## WHAT YOU NEED TO DO
Return all of the material, keeping each line exactly as it is.

+ + + + + + +

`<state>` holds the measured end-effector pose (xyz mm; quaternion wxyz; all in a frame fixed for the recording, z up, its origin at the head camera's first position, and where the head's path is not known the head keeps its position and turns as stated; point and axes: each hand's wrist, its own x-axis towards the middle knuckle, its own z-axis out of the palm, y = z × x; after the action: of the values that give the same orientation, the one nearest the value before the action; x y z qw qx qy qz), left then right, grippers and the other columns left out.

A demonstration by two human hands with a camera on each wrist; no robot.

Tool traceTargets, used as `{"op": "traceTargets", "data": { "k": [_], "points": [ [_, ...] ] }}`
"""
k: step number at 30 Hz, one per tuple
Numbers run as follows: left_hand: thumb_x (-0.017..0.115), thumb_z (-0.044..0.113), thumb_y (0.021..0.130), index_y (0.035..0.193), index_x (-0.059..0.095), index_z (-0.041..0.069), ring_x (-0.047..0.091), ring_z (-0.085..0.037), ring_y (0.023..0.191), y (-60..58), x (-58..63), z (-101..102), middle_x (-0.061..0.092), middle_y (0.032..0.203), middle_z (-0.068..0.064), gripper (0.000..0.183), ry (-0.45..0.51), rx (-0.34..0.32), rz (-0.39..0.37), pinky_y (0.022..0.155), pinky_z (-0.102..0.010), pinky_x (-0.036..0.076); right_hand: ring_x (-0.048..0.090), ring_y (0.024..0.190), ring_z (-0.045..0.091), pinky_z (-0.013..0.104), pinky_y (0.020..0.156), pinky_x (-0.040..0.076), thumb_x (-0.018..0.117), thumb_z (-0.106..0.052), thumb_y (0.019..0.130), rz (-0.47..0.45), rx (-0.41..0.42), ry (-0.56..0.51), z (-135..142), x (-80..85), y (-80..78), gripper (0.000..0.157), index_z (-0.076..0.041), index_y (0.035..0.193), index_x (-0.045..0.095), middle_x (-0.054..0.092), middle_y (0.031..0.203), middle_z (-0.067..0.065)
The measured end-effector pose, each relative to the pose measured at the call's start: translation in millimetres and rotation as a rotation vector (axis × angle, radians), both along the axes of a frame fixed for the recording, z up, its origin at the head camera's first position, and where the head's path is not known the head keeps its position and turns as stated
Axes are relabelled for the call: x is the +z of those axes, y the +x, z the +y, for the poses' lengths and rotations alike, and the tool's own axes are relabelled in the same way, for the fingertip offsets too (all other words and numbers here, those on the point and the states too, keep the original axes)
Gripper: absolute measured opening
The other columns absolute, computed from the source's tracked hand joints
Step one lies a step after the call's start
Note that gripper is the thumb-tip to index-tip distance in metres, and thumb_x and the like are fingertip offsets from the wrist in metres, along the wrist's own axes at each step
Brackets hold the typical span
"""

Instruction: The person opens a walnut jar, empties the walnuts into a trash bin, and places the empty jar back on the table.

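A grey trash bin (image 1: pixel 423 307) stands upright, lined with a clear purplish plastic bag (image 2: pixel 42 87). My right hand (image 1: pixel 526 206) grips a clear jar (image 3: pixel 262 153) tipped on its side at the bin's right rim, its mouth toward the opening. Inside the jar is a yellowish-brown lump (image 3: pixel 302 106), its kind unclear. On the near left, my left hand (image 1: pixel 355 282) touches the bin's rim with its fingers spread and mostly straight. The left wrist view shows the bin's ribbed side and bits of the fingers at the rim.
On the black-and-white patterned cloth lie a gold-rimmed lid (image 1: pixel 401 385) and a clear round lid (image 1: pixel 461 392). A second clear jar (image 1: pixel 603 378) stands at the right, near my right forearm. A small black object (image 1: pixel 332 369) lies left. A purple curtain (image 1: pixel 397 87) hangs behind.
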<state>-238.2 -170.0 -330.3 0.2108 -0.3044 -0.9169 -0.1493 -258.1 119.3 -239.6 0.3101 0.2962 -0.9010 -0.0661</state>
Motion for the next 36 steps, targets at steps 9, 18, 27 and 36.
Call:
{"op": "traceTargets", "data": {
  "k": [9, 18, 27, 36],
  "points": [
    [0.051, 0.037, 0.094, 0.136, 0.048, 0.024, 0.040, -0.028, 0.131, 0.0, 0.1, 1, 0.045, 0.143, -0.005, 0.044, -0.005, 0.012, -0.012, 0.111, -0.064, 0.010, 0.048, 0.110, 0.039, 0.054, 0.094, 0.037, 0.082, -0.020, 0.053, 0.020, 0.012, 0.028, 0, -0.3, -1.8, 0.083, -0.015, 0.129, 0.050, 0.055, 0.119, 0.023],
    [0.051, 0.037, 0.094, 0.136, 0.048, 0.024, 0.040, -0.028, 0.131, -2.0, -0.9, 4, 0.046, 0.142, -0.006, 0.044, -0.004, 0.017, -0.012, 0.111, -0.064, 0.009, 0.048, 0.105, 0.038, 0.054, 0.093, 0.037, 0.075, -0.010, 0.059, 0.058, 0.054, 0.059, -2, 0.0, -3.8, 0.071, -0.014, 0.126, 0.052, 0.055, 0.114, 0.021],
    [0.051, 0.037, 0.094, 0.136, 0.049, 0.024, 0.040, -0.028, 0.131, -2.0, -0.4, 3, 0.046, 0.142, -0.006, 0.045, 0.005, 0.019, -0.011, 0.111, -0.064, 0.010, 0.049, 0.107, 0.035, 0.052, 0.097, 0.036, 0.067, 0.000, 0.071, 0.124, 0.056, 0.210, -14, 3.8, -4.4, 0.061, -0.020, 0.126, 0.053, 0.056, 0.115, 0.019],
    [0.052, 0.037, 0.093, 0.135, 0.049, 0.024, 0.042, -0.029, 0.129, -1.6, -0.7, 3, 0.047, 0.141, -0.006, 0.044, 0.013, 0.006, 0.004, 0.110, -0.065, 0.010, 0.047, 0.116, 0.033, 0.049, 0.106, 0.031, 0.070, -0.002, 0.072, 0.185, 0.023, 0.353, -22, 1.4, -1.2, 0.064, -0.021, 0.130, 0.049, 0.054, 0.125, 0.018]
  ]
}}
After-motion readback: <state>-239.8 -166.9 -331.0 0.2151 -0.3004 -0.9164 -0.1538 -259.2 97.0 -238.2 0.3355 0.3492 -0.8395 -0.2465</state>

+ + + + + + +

## WRITTEN ANSWER
`<state>` holds the measured end-effector pose (xyz mm; quaternion wxyz; all in a frame fixed for the recording, z up, its origin at the head camera's first position, and where the head's path is not known the head keeps its position and turns as stated; point and axes: each hand's wrist, its own x-axis towards the middle knuckle, its own z-axis out of the palm, y = z × x; after the action: of the values that give the same orientation, the one nearest the value before the action; x y z qw qx qy qz), left then right, grippers and the other columns left out.

A demonstration by two human hands with a camera on each wrist; no robot.

Tool traceTargets, used as `{"op": "traceTargets", "data": { "k": [_], "points": [ [_, ...] ] }}`
"""
k: step number at 30 Hz, one per tuple
Numbers run as follows: left_hand: thumb_x (-0.017..0.115), thumb_z (-0.044..0.113), thumb_y (0.021..0.130), index_y (0.035..0.193), index_x (-0.059..0.095), index_z (-0.041..0.069), ring_x (-0.047..0.091), ring_z (-0.085..0.037), ring_y (0.023..0.191), y (-60..58), x (-58..63), z (-101..102), middle_x (-0.061..0.092), middle_y (0.032..0.203), middle_z (-0.068..0.064), gripper (0.000..0.183), ry (-0.45..0.51), rx (-0.34..0.32), rz (-0.39..0.37), pinky_y (0.022..0.155), pinky_z (-0.102..0.010), pinky_x (-0.036..0.076); right_hand: ring_x (-0.048..0.090), ring_y (0.024..0.190), ring_z (-0.045..0.091), pinky_z (-0.013..0.104), pinky_y (0.020..0.156), pinky_x (-0.040..0.076), thumb_x (-0.018..0.117), thumb_z (-0.106..0.052), thumb_y (0.019..0.130), rz (-0.47..0.45), rx (-0.41..0.42), ry (-0.56..0.51), z (-135..142), x (-80..85), y (-80..78), gripper (0.000..0.157), index_z (-0.076..0.041), index_y (0.035..0.193), index_x (-0.045..0.095), middle_x (-0.054..0.092), middle_y (0.031..0.203), middle_z (-0.067..0.065)
The measured end-effector pose, each relative to the pose measured at the call's start: translation in millimetres and rotation as a rotation vector (axis × angle, radians), both along the axes of a frame fixed for the recording, z up, its origin at the head camera's first position, and where the head's path is not known the head keeps its position and turns as stated
Axes are relabelled for the call: x is the +z of those axes, y the +x, z the +y, for the poses' lengths and rotations alike, and the tool's own axes are relabelled in the same way, for the fingertip offsets too (all other words and numbers here, those on the point and the states too, keep the original axes)
Gripper: absolute measured opening
The other columns absolute, computed from the source's tracked hand joints
Step one lies a step after the call's start
Note that gripper is the thumb-tip to index-tip distance in metres, and thumb_x and the like are fingertip offsets from the wrist in metres, along the wrist's own axes at each step
Brackets hold the typical span
"""

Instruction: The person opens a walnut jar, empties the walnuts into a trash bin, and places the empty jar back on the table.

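A grey trash bin (image 1: pixel 423 307) stands upright, lined with a clear purplish plastic bag (image 2: pixel 42 87). My right hand (image 1: pixel 526 206) grips a clear jar (image 3: pixel 262 153) tipped on its side at the bin's right rim, its mouth toward the opening. Inside the jar is a yellowish-brown lump (image 3: pixel 302 106), its kind unclear. On the near left, my left hand (image 1: pixel 355 282) touches the bin's rim with its fingers spread and mostly straight. The left wrist view shows the bin's ribbed side and bits of the fingers at the rim.
On the black-and-white patterned cloth lie a gold-rimmed lid (image 1: pixel 401 385) and a clear round lid (image 1: pixel 461 392). A second clear jar (image 1: pixel 603 378) stands at the right, near my right forearm. A small black object (image 1: pixel 332 369) lies left. A purple curtain (image 1: pixel 397 87) hangs behind.
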<state>-238.2 -170.0 -330.3 0.2108 -0.3044 -0.9169 -0.1493 -258.1 119.3 -239.6 0.3101 0.2962 -0.9010 -0.0661</state>
Motion for the next 36 steps, targets at steps 9, 18, 27 and 36.
Call:
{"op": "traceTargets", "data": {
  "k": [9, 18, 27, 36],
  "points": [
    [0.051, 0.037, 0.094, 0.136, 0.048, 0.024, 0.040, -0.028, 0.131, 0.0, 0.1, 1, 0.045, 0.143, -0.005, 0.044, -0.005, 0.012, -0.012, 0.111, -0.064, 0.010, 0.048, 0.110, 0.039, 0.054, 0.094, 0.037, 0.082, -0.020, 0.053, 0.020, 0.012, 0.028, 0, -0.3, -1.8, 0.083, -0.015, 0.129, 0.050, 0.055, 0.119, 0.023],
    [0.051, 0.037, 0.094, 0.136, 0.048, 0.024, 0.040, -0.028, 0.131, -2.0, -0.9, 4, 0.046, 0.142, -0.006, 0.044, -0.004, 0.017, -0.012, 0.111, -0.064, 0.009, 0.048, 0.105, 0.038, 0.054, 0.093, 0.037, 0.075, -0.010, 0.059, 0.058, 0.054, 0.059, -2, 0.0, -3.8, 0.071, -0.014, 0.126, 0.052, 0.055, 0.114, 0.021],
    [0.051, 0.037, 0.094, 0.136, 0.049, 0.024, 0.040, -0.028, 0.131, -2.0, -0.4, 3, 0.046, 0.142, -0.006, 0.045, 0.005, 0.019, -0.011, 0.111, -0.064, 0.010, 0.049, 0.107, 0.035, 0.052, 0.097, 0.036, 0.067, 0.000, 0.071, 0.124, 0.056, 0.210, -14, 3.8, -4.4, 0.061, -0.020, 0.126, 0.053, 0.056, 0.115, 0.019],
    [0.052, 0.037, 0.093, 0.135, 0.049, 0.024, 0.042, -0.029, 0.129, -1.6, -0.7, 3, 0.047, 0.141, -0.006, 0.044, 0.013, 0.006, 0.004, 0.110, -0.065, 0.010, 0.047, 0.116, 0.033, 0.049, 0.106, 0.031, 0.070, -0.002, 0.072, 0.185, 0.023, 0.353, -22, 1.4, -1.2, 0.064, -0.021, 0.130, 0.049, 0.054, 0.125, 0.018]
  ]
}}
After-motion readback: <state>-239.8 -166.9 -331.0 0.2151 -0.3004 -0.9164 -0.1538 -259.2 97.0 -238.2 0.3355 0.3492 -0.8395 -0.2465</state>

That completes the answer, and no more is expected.